Alfonso Ussía

Mi Palacio Real

En 1734 ardió el Real Alcázar de Madrid. Tras el lamentable suceso, Felipe V encargó al arquitecto italiano Juvara un proyecto de Palacio de nueva planta más grande y majestuoso. El actual y portentoso Palacio Real de Madrid, construido sobre la montaña del príncipe Pío y cuya construcción materializó otro genial italiano, Francesco Sabatini, protegido de Carlos III, que lo inauguró a finales del siglo XVIII. Las catedrales tardaban en construirse más de un siglo y un Palacio Real, como el de Madrid, de los más ricos y armónicos del mundo, tuvo la buena educación de dejarse construir en poco más de cincuenta años. Por fortuna, el proyecto inicial de Juvara fue rechazado por Felipe V y sus asesores por sus descomunales proporciones. Más de un kilómetro de planta principal, ostentosa pretensión arquitectónica que asustó al propio Rey.

Además de la construcción del Palacio Real, que fue residencia de los Reyes de España hasta Alfonso XIII, Sabatini culminó el proyecto de los jardines que hoy llevan su nombre, el dibujo y plantación del fabuloso Campo del Moro y el diseño de la Plaza de la Armería, de belleza milagrosa y castrense, colgada sobre el Campo del Moro y con vistas abiertas al velazqueño verde azulado de los encinares del Monte del Pardo y el Guadarrama, en cuyos parajes aún se movía la sombra austriaca de Felipe IV y el talento del Siglo de Oro.

Vivo desde que me casé en un buen piso, de dimensiones algo más extendidas que la media del barrio del Chamberí. Y el piso inmediatamente superior al mío, tiene en la práctica los mismos metros cuadrados, algunos más de doscientos cincuenta sin llegar a los trescientos. Aquí nos instalamos mi mujer y yo cuando nos casamos, aquí nacieron y crecieron nuestros hijos y ahora han tomado el relevo nuestros nietos. Un piso que alberga más de diez mil volúmenes en sus diferentes bibliotecas, de cuyos libros me gusta presumir bastante. El piso de arriba fue acondicionado con una obra bastante molesta por sus anteriores propietarios, los cuales lo vendieron hace más de un año a un joven matrimonio, que decidió reformarlo completamente. Llevo un año soportando la obra más ruidosa, torturadora y terrible que la paciencia de un ser humano pueda imaginar. Y mi único consuelo es saber que su dimensión es sensiblemente inferior a la del Palacio Real.

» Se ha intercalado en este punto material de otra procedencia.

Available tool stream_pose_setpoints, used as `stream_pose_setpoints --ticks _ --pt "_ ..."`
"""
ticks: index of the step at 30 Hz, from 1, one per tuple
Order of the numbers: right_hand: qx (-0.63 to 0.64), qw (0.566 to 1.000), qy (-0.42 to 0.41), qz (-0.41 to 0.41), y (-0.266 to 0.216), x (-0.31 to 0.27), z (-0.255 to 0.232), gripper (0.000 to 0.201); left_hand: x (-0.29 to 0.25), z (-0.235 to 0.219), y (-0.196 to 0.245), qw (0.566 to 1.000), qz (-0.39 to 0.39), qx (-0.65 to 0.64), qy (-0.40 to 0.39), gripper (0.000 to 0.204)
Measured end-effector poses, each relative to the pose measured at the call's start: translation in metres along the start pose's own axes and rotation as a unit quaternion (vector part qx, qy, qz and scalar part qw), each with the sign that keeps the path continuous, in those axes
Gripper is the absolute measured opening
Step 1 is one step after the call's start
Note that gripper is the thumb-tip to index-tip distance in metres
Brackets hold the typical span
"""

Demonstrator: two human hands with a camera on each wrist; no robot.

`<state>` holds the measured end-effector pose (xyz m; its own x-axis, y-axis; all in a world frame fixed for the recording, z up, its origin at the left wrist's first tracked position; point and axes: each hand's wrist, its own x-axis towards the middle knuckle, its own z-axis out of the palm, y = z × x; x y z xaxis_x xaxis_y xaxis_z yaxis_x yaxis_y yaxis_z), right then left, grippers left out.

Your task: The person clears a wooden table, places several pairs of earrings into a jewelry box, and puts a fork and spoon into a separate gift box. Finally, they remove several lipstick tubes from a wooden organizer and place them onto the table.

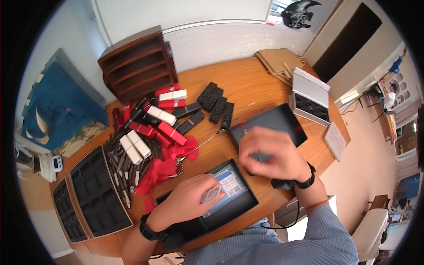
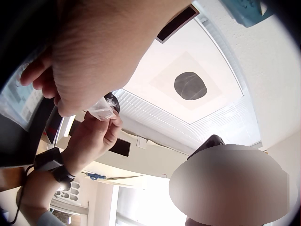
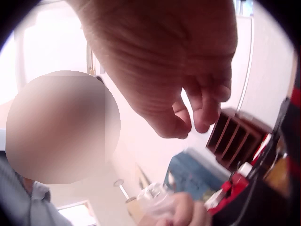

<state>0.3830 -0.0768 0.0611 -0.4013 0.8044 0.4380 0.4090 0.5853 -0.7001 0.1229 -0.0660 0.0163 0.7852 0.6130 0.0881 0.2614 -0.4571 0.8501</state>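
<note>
At six o'clock on the table, an open black box holds a printed card. The left hand pinches a clear plastic bag over it. The right hand, fingers curled, hovers at four o'clock; its grasp is unclear. Two black trays lie at eight o'clock.

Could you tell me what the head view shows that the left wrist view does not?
Only the head view shows the wooden table, the pile of red and white boxes, the dark shelf unit and the open black box under the left hand. Only the left wrist view shows the ceiling and window blinds. Both show the left hand pinching a clear plastic bag, with the right hand close beside it.
</note>
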Motion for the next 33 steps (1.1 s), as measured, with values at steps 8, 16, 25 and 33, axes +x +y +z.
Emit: stream_pose_setpoints --ticks 8,16,25,33 --pt "0.036 0.996 -0.040 -0.068 -0.012 -0.008 0.041 0.015 0.000 0.002 -0.005 0.999 0.032 -0.033 -0.002 0.022" --pt "0.039 0.994 -0.046 -0.097 -0.008 -0.008 0.047 0.018 0.000 0.003 -0.008 0.999 0.040 -0.022 -0.003 0.024" --pt "0.013 0.994 -0.037 -0.097 -0.007 -0.007 0.039 0.018 0.001 0.001 -0.001 0.999 0.027 -0.016 -0.003 0.025" --pt "-0.198 0.949 0.022 0.243 0.019 -0.014 -0.038 0.006 0.002 -0.002 0.001 1.000 0.007 -0.001 -0.015 0.022"
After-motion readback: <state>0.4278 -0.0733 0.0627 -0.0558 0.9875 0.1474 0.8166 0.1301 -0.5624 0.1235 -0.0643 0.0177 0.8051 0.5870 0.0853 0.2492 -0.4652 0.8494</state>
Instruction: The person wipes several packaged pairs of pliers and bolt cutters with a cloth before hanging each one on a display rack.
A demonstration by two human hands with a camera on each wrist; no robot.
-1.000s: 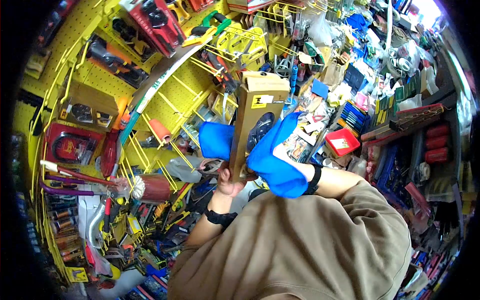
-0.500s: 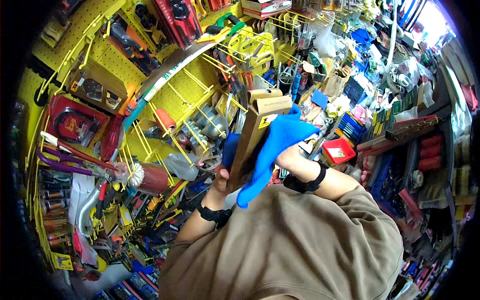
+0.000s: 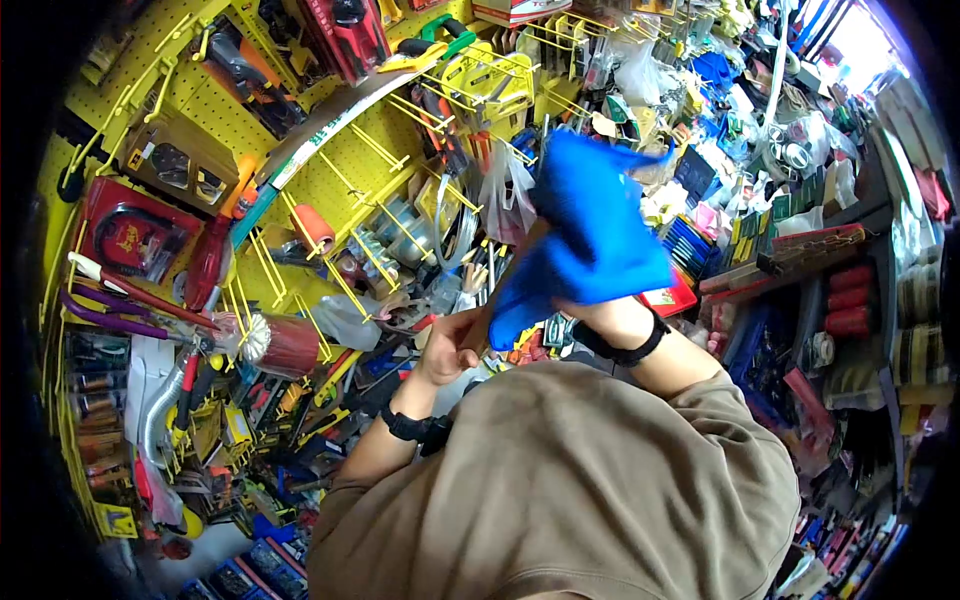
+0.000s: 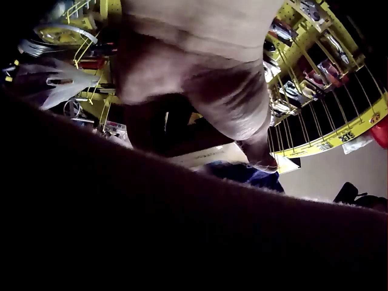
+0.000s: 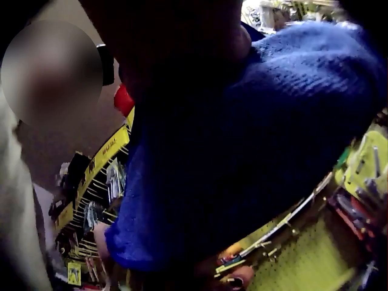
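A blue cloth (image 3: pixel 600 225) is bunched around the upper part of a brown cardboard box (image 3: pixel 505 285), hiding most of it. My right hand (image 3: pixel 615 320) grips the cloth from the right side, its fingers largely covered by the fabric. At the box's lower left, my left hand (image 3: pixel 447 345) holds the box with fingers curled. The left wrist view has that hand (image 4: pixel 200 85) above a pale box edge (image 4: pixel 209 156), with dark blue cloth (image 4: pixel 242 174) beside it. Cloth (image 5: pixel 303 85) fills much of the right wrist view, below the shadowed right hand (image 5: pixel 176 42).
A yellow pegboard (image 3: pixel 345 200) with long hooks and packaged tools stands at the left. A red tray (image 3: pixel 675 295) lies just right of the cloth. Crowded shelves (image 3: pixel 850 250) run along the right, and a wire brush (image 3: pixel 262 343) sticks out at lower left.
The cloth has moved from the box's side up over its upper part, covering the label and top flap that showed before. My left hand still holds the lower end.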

O los propietarios han decidido divertirse cambiando cada semana el proyecto de remodelación de su nuevo piso, o el contratista ha adoptado la inteligente opción de alargar la obra por tiempo indefinido, o unos y otro han considerado oportuno llegar a un acuerdo para que los vecinos de abajo se vuelvan definitivamente locos. Golpes, martillazos, derribos, máquinas perforadoras, y así un día y otro también durante más de un año. Para doscientos cincuenta metros cuadrados.

Ellos, los nuevos propietarios y causantes indirectos de mi tortura, son educados y amables. El contratista, navarro y con el que emparenté durante un tiempo indirectamente, de trato señorial y educación cimera. No obstante, es muy complicado para una mentalidad sencilla y martirizada como la mía, ignorante de los secretos de la arquitectura interior o de diseño, comprender los inconvenientes que pueden surgir en un piso de doscientos cincuenta metros para que sus obras de remodelación superen un año de duración. Tendría que consultar con Sabatini, pero creo que llego tarde.

Abomino de la violencia. No la resisto. Pero están siendo violentos conmigo, con mi trabajo y con mi vida hogareña. Y he comprendido al fin, en la culminación de mi vida, que la tortura sistemática es el mayor suplicio que puede socavar la armonía de un ser humano.

Un año para doscientos cincuenta metros es, sencillamente, una agresión premeditada o una cursilería.